| Assigned task |
Set down a true copy of the data, with all pictures left out.
╭─ Information provided
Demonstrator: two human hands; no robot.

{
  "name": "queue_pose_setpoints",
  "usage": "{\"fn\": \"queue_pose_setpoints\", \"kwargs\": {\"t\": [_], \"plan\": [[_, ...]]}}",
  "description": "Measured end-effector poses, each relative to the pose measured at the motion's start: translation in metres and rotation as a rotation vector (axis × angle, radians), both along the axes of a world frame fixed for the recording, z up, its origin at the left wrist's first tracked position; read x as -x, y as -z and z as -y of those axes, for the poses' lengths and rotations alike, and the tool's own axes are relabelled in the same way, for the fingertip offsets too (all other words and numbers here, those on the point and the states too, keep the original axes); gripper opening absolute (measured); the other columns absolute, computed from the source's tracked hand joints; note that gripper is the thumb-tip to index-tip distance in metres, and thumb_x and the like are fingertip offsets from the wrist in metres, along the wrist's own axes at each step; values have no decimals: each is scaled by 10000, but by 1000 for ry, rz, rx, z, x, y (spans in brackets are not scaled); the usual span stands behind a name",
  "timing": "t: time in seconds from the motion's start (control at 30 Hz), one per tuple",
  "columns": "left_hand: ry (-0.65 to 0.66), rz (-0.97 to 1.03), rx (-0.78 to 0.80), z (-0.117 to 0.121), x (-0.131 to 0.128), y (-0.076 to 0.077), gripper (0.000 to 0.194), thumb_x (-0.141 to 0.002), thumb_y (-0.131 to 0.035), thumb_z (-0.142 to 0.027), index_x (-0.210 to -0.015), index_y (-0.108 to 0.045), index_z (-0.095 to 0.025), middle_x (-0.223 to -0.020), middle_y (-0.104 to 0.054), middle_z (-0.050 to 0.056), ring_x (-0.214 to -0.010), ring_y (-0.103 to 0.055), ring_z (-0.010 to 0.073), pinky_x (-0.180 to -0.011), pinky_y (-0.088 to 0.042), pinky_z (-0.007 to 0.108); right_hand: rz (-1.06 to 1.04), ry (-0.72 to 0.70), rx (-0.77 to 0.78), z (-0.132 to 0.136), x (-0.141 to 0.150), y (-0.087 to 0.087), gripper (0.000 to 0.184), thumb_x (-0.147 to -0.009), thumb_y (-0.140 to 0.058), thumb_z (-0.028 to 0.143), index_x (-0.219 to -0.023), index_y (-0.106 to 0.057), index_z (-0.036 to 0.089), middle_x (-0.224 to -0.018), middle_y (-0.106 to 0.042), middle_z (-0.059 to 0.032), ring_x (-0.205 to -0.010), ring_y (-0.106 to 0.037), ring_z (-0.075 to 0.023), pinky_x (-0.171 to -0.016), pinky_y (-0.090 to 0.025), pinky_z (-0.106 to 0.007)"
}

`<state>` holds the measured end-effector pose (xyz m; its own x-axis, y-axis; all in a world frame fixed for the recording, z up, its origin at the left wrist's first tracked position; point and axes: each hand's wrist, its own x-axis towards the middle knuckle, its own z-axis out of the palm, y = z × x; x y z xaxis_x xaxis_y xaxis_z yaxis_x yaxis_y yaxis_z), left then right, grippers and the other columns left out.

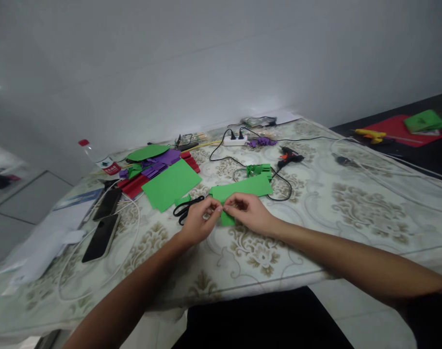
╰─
| Solution |
Demonstrator: two human hands; no robot.

{
  "name": "queue_pose_setpoints",
  "usage": "{\"fn\": \"queue_pose_setpoints\", \"kwargs\": {\"t\": [_], \"plan\": [[_, ...]]}}",
  "description": "Measured end-effector poses, each relative to the pose measured at the motion's start: translation in metres and rotation as a rotation vector (axis × angle, radians), both along the axes of a world frame fixed for the recording, z up, its origin at the left wrist's first tracked position; read x as -x, y as -z and z as -y of those axes, for the poses' lengths and rotations alike, and the tool's own axes are relabelled in the same way, for the fingertip offsets too (all other words and numbers here, those on the point and the states too, keep the original axes); gripper opening absolute (measured); the other columns absolute, computed from the source's tracked hand joints; note that gripper is the thumb-tip to index-tip distance in metres, and thumb_x and the like are fingertip offsets from the wrist in metres, along the wrist's own axes at each step; values have no decimals: each is scaled by 10000, but by 1000 for ry, rz, rx, z, x, y (spans in brackets are not scaled); the usual span stands behind a name",
  "timing": "t: time in seconds from the motion's start (control at 30 Hz), one per tuple",
  "columns": "left_hand: ry (-0.65 to 0.66), rz (-0.97 to 1.03), rx (-0.78 to 0.80), z (-0.117 to 0.121), x (-0.131 to 0.128), y (-0.076 to 0.077), gripper (0.000 to 0.194), thumb_x (-0.141 to 0.002), thumb_y (-0.131 to 0.035), thumb_z (-0.142 to 0.027), index_x (-0.210 to -0.015), index_y (-0.108 to 0.045), index_z (-0.095 to 0.025), middle_x (-0.223 to -0.020), middle_y (-0.104 to 0.054), middle_z (-0.050 to 0.056), ring_x (-0.214 to -0.010), ring_y (-0.103 to 0.055), ring_z (-0.010 to 0.073), pinky_x (-0.180 to -0.011), pinky_y (-0.088 to 0.042), pinky_z (-0.007 to 0.108); right_hand: rz (-1.06 to 1.04), ry (-0.72 to 0.70), rx (-0.77 to 0.78), z (-0.132 to 0.136), x (-0.141 to 0.150), y (-0.087 to 0.087), gripper (0.000 to 0.184), thumb_x (-0.147 to -0.009), thumb_y (-0.140 to 0.058), thumb_z (-0.028 to 0.143), index_x (-0.219 to -0.023), index_y (-0.106 to 0.057), index_z (-0.036 to 0.089), middle_x (-0.224 to -0.018), middle_y (-0.106 to 0.042), middle_z (-0.059 to 0.032), ring_x (-0.205 to -0.010), ring_y (-0.106 to 0.037), ring_z (-0.075 to 0.023), pinky_x (-0.171 to -0.016), pinky_y (-0.090 to 0.025), pinky_z (-0.106 to 0.007)"
}

`<state>` holds the measured end-effector pose (xyz m; its own x-axis, y-axis; all in a world frame fixed for the recording, z up, its origin at the left wrist's first tracked position; point and axes: each hand's wrist, its own x-axis towards the middle knuckle, its own z-axis out of the palm, y = z × x; x y z xaxis_x xaxis_y xaxis_z yaxis_x yaxis_y yaxis_z), left then right, grippers and the other columns left out.

Nothing remains to add to the answer.